(Aim of the task): Reproduce the data below word for word.

----- Provided data

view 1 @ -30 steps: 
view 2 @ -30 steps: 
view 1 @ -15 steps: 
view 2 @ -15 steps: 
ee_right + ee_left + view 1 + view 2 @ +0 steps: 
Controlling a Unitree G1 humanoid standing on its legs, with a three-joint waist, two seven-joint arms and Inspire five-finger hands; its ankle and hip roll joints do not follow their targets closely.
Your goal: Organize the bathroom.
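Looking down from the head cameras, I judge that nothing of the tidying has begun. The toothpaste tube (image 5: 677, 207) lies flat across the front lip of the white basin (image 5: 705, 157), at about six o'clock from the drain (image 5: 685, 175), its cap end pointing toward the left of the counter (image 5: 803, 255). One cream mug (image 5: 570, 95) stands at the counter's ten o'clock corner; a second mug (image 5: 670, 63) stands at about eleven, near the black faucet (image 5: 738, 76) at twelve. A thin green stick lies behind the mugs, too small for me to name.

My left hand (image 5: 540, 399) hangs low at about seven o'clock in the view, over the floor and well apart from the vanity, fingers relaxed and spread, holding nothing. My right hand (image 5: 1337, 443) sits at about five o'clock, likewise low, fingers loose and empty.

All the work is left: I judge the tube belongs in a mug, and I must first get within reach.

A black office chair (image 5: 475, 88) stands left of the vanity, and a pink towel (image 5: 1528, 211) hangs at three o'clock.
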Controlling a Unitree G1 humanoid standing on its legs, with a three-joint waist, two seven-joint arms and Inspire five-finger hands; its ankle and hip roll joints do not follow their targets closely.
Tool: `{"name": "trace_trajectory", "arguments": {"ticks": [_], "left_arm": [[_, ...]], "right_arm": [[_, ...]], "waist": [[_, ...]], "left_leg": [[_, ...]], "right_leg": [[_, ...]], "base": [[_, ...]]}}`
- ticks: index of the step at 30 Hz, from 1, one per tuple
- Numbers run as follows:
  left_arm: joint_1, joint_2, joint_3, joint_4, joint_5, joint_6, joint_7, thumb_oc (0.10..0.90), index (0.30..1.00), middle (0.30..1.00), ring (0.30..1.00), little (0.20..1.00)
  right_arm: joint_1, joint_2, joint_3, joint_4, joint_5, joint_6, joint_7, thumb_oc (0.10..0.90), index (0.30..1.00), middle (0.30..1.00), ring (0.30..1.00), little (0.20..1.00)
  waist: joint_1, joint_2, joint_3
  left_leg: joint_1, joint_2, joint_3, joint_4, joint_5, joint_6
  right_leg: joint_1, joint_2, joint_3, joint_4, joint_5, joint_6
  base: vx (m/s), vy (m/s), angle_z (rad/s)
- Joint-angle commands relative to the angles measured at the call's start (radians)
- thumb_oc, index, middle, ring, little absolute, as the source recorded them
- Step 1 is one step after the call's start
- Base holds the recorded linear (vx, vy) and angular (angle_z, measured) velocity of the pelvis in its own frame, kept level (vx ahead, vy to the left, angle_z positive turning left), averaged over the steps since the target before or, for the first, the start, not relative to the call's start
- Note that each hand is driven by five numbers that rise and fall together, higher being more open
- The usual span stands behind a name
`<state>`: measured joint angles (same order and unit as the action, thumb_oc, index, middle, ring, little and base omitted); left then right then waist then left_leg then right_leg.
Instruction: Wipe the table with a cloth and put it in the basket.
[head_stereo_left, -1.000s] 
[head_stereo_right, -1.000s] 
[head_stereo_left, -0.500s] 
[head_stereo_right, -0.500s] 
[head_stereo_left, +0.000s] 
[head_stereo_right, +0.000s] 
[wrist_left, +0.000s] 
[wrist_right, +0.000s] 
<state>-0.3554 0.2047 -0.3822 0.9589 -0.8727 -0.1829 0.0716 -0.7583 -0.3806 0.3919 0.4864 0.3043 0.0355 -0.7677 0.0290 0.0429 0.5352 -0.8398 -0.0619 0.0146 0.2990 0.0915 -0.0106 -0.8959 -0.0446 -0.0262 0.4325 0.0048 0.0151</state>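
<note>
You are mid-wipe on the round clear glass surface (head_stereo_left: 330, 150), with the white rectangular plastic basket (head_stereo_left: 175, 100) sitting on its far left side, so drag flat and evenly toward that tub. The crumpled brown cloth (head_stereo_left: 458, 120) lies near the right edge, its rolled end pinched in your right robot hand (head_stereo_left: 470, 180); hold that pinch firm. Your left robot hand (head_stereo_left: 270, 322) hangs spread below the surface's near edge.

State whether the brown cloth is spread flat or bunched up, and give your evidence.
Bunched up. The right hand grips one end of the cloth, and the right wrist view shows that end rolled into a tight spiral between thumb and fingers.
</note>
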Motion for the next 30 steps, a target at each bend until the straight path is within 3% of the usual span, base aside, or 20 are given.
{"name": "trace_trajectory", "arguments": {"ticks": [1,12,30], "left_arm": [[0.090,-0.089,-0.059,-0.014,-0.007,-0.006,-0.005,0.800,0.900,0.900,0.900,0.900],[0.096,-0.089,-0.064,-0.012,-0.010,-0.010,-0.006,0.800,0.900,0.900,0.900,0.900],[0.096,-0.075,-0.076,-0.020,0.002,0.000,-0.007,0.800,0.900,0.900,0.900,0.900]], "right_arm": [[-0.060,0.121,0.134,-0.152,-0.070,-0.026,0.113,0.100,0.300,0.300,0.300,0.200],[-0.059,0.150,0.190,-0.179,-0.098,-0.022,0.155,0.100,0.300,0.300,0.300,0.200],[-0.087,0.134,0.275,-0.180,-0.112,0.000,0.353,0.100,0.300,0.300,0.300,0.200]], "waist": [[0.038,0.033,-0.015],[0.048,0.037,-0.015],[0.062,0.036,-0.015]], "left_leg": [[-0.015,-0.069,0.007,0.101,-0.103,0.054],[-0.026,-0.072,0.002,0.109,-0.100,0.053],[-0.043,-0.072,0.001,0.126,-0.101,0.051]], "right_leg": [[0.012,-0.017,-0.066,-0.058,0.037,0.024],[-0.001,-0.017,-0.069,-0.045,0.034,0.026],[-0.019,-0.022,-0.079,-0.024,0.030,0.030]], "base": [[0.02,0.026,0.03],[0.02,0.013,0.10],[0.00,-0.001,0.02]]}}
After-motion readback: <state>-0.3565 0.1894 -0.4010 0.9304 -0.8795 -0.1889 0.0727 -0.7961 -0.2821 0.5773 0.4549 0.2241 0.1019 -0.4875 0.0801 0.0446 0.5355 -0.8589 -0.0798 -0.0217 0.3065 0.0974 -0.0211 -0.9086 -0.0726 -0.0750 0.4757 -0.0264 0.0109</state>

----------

(Result):
view 1 @ -30 steps: 
view 2 @ -30 steps: 
view 1 @ -15 steps: 
view 2 @ -15 steps: 
ee_right + ee_left + view 1 + view 2 @ +0 steps: 
Controlling a Unitree G1 humanoid standing on its legs, with a three-joint waist, two seven-joint arms and Inspire five-finger hands; its ankle and hip roll joints do not follow their targets closely.
Your goal: Organize the bathroom.
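Looking down from the head cameras, I judge that nothing of the tidying has begun. The toothpaste tube (image 5: 677, 207) lies flat across the front lip of the white basin (image 5: 705, 157), at about six o'clock from the drain (image 5: 685, 175), its cap end pointing toward the left of the counter (image 5: 803, 255). One cream mug (image 5: 570, 95) stands at the counter's ten o'clock corner; a second mug (image 5: 670, 63) stands at about eleven, near the black faucet (image 5: 738, 76) at twelve. A thin green stick lies behind the mugs, too small for me to name.

My left hand (image 5: 540, 399) hangs low at about seven o'clock in the view, over the floor and well apart from the vanity, fingers relaxed and spread, holding nothing. My right hand (image 5: 1337, 443) sits at about five o'clock, likewise low, fingers loose and empty.

All the work is left: I judge the tube belongs in a mug, and I must first get within reach.

A black office chair (image 5: 475, 88) stands left of the vanity, and a pink towel (image 5: 1528, 211) hangs at three o'clock.
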Controlling a Unitree G1 humanoid standing on its legs, with a three-joint waist, two seven-joint arms and Inspire five-finger hands; its ankle and hip roll joints do not follow their targets closely.
Tool: `{"name": "trace_trajectory", "arguments": {"ticks": [_], "left_arm": [[_, ...]], "right_arm": [[_, ...]], "waist": [[_, ...]], "left_leg": [[_, ...]], "right_leg": [[_, ...]], "base": [[_, ...]]}}`
- ticks: index of the step at 30 Hz, from 1, one per tuple
- Numbers run as follows:
  left_arm: joint_1, joint_2, joint_3, joint_4, joint_5, joint_6, joint_7, thumb_oc (0.10..0.90), index (0.30..1.00), middle (0.30..1.00), ring (0.30..1.00), little (0.20..1.00)
  right_arm: joint_1, joint_2, joint_3, joint_4, joint_5, joint_6, joint_7, thumb_oc (0.10..0.90), index (0.30..1.00), middle (0.30..1.00), ring (0.30..1.00), little (0.20..1.00)
  waist: joint_1, joint_2, joint_3
  left_leg: joint_1, joint_2, joint_3, joint_4, joint_5, joint_6
  right_leg: joint_1, joint_2, joint_3, joint_4, joint_5, joint_6
  base: vx (m/s), vy (m/s), angle_z (rad/s)
- Joint-angle commands relative to the angles measured at the call's start (radians)
- thumb_oc, index, middle, ring, little absolute, as the source recorded them
- Step 1 is one step after the call's start
- Base holds the recorded linear (vx, vy) and angular (angle_z, measured) velocity of the pelvis in its own frame, kept level (vx ahead, vy to the left, angle_z positive turning left), averaged over the steps since the target before or, for the first, the start, not relative to the call's start
- Note that each hand is driven by five numbers that rise and fall together, higher being more open
- The usual span stands behind a name
`<state>`: measured joint angles (same order and unit as the action, thumb_oc, index, middle, ring, little and base omitted); left then right then waist then left_leg then right_leg.
Instruction: Wipe the table with a cloth and put it in the basket.
[head_stereo_left, -1.000s] 
[head_stereo_right, -1.000s] 
[head_stereo_left, -0.500s] 
[head_stereo_right, -0.500s] 
[head_stereo_left, +0.000s] 
[head_stereo_right, +0.000s] 
[wrist_left, +0.000s] 
[wrist_right, +0.000s] 
<state>-0.3554 0.2047 -0.3822 0.9589 -0.8727 -0.1829 0.0716 -0.7583 -0.3806 0.3919 0.4864 0.3043 0.0355 -0.7677 0.0290 0.0429 0.5352 -0.8398 -0.0619 0.0146 0.2990 0.0915 -0.0106 -0.8959 -0.0446 -0.0262 0.4325 0.0048 0.0151</state>
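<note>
You are mid-wipe on the round clear glass surface (head_stereo_left: 330, 150), with the white rectangular plastic basket (head_stereo_left: 175, 100) sitting on its far left side, so drag flat and evenly toward that tub. The crumpled brown cloth (head_stereo_left: 458, 120) lies near the right edge, its rolled end pinched in your right robot hand (head_stereo_left: 470, 180); hold that pinch firm. Your left robot hand (head_stereo_left: 270, 322) hangs spread below the surface's near edge.

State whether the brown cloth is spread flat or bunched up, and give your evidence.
Bunched up. The right hand grips one end of the cloth, and the right wrist view shows that end rolled into a tight spiral between thumb and fingers.
</note>
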Motion for the next 30 steps, a target at each bend until the straight path is within 3% of the usual span, base aside, or 20 are given.
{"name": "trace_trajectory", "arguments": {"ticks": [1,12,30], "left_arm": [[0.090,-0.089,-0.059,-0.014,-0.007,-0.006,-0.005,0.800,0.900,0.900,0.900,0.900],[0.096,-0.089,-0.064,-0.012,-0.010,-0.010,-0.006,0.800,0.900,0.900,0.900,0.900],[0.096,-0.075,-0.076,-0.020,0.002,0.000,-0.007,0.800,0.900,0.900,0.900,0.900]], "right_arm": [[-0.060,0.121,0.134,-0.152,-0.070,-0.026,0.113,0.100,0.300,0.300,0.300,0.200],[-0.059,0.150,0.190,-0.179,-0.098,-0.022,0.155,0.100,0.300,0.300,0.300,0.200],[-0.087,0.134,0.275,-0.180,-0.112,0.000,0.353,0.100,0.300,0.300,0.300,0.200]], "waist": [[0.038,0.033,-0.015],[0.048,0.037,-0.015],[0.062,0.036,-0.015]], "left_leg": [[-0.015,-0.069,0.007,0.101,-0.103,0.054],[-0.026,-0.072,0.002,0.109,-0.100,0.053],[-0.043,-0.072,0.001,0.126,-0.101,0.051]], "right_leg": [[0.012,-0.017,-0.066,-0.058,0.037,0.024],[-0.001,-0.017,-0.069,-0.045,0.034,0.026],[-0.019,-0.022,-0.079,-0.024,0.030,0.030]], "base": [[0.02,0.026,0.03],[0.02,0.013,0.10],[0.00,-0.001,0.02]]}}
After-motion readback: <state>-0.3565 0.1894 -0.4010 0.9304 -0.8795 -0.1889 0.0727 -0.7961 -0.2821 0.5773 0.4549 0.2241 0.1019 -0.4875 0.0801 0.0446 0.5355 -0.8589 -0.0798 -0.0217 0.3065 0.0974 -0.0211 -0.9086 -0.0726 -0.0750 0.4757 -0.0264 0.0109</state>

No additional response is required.